Prière de minuit

 

 

Mon Dieu, puisque c’est l’heure où les bonnes églises,

Tous feux baissés, dormant sous leurs capuches grises,

Ne guident plus l’élan des prières apprises ;

 

Puisque nous veillons seuls dans la mi-nuit d’été :

Vous dont ce ciel ne contient pas l’immensité,

Moi qui ne suis qu’un petit souffle tourmenté...

 

Que nul ne nous entend, ni l’ange, ni le prêtre,

Debout dans l’humble cintre ouvert de ma fenêtre,

Les bras en croix, je vous prierai de tout mon être !

 

Je ne réciterai ni pater, ni credo :

Je crois puisque je viens vous montrer mon fardeau,

Mais ma faim ou ma soif n’attend de pain ni d’eau,

 

Père, je suis l’enfant qui ne veut qu’une chose,

Une seule... et rebelle à ce qu’on lui propose,

Jette en pleurant l’épi pour mordre dans la rose !

 

Ô Vous qui savez tout, savez-vous ce que c’est

Qu’un cœur inoublieux où l’amour a passé,

Et qui demeure vide et chaud ?... Moi, je le sais.

 

Ce cœur découragé du plaisir, de la tâche,

Dans sa fidélité douloureusement lâche,

C’est le mien... tout le jour, je le nie ou le cache.

 

Habile à me farder d’un sourire qui ment,

J’exalte la fierté de mon isolement.

Mais le soir... mais la nuit... ah ! mais en ce moment !

 

Père, est-ce mal ? Voyez, sans orgueil, je dénombre,

Puisque, entre Vous et moi, c’est un secret dans l’ombre,

Ce qui manque à ce cœur, comme ce qui l’encombre.

 

Entre l’âme et la chair, fraternel à la fois

Aux Élohims des ciels comme aux bêtes des bois,

Il transfuse en son sang chaque source où je bois.

 

Parfois, dans sa détresse, il s’égare, il blasphème,

Accuse un Dieu vindicatif, proteste même

Qu’il ne peut vous aimer... Si, pourtant, il vous aime !

 

Et dans l’agilité requise à vos travaux

Il saurait égaler vos fils les plus dévots,

S’il recevait l’appui du seul cœur qu’il lui faut...

 

Père, pour vous atteindre et vous toucher, que dire ?

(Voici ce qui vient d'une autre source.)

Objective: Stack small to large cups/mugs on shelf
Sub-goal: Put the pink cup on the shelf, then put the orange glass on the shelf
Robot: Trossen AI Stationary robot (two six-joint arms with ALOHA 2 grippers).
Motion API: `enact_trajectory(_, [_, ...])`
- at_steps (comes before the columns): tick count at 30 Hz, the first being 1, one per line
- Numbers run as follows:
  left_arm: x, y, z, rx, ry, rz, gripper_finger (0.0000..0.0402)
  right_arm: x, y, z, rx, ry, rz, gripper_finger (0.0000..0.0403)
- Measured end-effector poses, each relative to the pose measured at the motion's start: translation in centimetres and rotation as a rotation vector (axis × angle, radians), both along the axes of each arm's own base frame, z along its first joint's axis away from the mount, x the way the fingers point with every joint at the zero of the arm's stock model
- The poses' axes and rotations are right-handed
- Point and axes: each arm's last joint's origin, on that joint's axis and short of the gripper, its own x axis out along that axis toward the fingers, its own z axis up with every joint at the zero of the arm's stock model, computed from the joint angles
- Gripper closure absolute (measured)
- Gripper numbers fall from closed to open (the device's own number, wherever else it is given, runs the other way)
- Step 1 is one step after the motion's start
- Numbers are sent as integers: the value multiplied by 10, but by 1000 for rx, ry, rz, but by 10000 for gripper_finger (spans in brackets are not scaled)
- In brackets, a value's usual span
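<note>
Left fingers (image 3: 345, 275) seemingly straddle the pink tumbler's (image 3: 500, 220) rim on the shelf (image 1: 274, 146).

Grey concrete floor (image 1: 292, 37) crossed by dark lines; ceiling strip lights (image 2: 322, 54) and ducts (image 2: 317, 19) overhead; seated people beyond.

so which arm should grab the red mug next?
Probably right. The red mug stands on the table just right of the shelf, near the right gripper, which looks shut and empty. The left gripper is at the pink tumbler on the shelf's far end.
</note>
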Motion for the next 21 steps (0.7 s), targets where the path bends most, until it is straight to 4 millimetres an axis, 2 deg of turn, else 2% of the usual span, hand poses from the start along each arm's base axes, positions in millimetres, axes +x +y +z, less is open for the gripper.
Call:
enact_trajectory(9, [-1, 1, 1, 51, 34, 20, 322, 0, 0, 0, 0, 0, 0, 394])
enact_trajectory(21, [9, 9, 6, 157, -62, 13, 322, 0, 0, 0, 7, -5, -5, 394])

La vallée où le lent clair de lune s’étire,

A le double montant flexueux d’une lyre.

 

Rainettes sous les joncs et grillons dans le blé,

Croisent, au fifre aigu, le chalumeau perlé...

Le mystère nocturne est un bonheur voilé.

 

Mais brisant votre accord, mélodie et silence,

Ma supplication frappe une dissonance

Dont la sérénité de cette nuit s’offense.

 

Que la note soit juste... ou l’instrument rompu !

Heureuse ou morte, enfin, je ne troublerai plus

La paix où les dormants rejoignent les élus.

 

Père, ceci n’est pas un thème que j’invente :

C’est mon cri trop réel d’angoisse et d’épouvante

Dans cette solitude où je suis trop vivante...

 

C’est mon acte d’amour, et d’espoir, et de foi,

Quand mes bras déchirés s’arrachent de la croix.

Père, il me faut ce cœur : donnez... rendez-le-moi !

 

 

 

Amélie MURAT.

 

Paru dans La Muse française en 1924.